§ **Work to be completed**
Find the lines below in which the string "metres" occurs. Copy each one.

◆ ◆ ◆ ◆ ◆ ◆ ◆

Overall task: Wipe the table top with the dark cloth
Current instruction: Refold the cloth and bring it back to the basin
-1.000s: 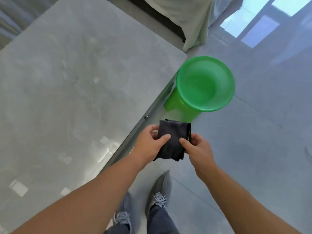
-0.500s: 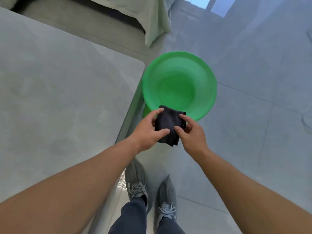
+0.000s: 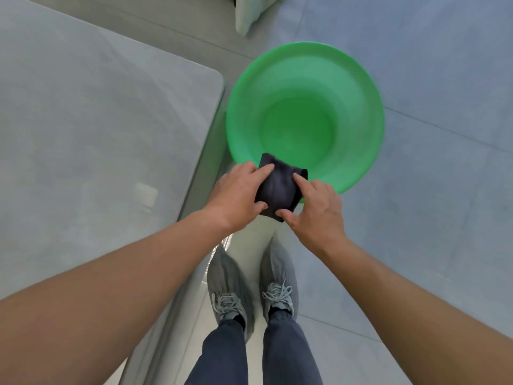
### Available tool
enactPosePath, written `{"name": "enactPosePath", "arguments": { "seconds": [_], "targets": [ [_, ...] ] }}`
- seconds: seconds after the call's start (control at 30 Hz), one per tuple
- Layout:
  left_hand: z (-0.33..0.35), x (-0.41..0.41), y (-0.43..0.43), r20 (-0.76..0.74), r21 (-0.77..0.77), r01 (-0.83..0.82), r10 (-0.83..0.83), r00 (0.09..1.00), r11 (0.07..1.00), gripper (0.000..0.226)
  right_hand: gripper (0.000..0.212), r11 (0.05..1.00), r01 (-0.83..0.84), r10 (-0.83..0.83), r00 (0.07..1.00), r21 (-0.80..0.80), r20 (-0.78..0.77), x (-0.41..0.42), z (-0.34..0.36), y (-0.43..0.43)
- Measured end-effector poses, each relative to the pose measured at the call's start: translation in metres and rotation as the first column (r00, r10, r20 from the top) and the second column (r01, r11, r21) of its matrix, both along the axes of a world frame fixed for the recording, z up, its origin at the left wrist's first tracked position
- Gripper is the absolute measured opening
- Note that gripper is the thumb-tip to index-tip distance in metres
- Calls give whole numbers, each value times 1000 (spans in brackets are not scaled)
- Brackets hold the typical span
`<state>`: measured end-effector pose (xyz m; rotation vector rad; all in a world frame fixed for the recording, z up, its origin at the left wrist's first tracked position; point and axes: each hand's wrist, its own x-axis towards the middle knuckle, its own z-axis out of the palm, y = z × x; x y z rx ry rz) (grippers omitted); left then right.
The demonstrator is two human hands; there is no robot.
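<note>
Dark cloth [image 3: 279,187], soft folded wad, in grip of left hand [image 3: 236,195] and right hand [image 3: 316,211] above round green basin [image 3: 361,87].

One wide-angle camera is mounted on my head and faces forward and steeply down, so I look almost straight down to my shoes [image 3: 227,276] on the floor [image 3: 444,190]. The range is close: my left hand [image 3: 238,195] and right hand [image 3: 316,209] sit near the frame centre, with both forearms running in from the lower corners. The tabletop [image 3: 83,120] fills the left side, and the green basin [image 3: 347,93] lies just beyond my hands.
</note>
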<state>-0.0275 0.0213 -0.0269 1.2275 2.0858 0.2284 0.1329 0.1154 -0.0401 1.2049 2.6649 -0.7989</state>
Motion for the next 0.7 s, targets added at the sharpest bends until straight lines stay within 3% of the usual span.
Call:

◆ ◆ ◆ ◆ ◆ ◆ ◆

§ **Final answer**
- Measured end-effector poses, each relative to the pose measured at the call's start: translation in metres and rotation as the first column (r00, r10, r20 from the top) and the second column (r01, r11, r21) of its matrix, both along the axes of a world frame fixed for the recording, z up, its origin at the left wrist's first tracked position
- Note that gripper is the thumb-tip to index-tip distance in metres

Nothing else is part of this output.